A justice society must determine which grievances are worthy of correction, what corrective action requires, and what penalties to heap upon those who have benefitted from the imbalance—even if they were not personally responsible for causing it. Those are precisely the questions that animate today’s SJWs.
Freedom societies allow people to focus on the present and the future. What happened has happened. Perhaps it was grossly unjust. If the crime was recent and the perpetrator identifiable, some measure of justice may be possible. If not, the societal ethos encourages moving forward, using whatever resources you may still possess. Looking backward, bearing grudges, or nursing grievances is considered unhealthy and unproductive.
Liberty and peace are compatible because both look to the future.
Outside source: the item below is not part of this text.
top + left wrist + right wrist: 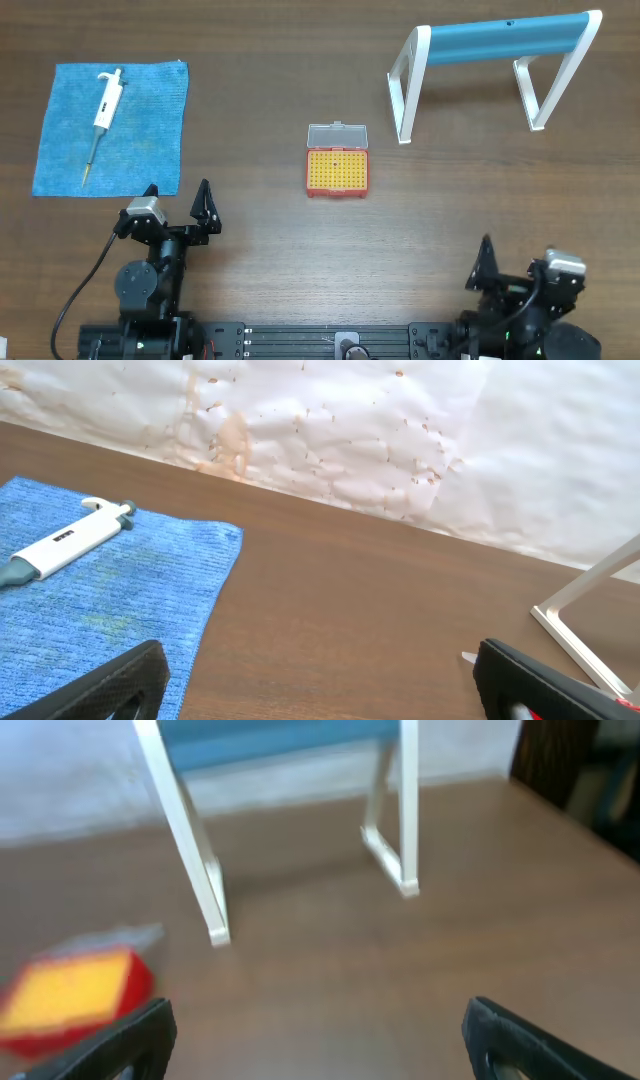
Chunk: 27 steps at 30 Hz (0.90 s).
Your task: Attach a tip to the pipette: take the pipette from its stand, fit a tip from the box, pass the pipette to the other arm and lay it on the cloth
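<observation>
The white pipette (105, 103) lies on the blue cloth (140, 150) at the far left, its yellow tip pointing toward the near side; its upper body (65, 540) also rests on the cloth (110, 610) in the left wrist view. My left gripper (178, 198) (320, 700) is open and holds nothing, just in front of the cloth's near right corner. The orange tip box (338, 170) (70, 995) sits mid-table with its clear lid back. My right gripper (515, 268) (325, 1055) is open, low near its base. The blue-and-white stand (500, 40) (280, 740) carries nothing.
The stand's white legs (405, 90) rest on the table at the far right, one foot (585, 615) in the left wrist view. A pale stained wall (350, 430) runs behind the table's far edge. Bare brown tabletop (270, 260) lies between the two arms.
</observation>
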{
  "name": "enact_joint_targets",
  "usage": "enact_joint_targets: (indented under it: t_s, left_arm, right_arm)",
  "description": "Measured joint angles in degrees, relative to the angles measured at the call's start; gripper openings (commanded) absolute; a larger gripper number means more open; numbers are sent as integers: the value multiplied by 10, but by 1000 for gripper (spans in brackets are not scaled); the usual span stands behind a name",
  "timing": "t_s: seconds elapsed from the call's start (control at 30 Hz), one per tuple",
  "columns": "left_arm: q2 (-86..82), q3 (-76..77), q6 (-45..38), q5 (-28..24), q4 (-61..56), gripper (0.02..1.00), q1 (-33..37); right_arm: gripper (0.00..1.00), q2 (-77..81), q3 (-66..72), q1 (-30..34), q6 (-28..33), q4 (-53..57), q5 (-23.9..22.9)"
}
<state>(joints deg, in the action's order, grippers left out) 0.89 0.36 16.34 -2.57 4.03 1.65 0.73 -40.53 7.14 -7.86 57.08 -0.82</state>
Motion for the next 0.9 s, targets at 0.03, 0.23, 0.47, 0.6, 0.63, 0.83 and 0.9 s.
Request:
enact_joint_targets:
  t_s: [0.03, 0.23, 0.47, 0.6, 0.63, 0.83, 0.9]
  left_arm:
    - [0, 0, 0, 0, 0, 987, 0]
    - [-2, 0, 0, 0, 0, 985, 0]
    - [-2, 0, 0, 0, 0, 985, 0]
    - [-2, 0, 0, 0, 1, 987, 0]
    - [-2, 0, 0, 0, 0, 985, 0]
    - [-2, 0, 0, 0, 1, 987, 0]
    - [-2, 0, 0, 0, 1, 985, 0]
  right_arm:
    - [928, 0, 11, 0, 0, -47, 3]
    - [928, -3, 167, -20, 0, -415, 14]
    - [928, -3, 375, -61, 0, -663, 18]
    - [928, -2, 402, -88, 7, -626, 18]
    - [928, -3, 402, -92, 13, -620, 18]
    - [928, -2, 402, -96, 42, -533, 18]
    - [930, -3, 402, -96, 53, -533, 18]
Justice’s focus on the past is always in tension with future-focused peace.
Today’s world is at a curious juncture. Forward-looking leaders from less-developed regions are trying to reorient their traditional justice societies toward future-focused concepts like freedom, opportunity, development, and peace. The dominant cultural movements in the rich West are all pushing hard in the opposite direction. They’re more than willing to sacrifice freedom, peace, and future prosperity in their quest for justice.
America’s social justice warriors may succeed. They may transform us into a society that nurses group grievances, decides which claims are worthy, and rewards or punishes individuals as befits the group to which they’ve been assigned. Freedom would fade. Peace—both internal and external—would become increasingly elusive. Twenty-first century America would come to resemble the 20th-century Middle East: A fine place to nurse group grievances with a poor track record promoting individual freedom.
It couldn’t happen here? Why not? It happened there. All it requires is a shift in priorities. What made America exceptional was its elevation of liberty as first among the virtues. An America that gives primacy instead to justice will be just one more unexceptional justice society.
No justice, no peace? Think again. When I did, I learned to prefer liberty, peace, and as much justice as we can muster without sacrificing our freedom. I leave it to God to balance the rest.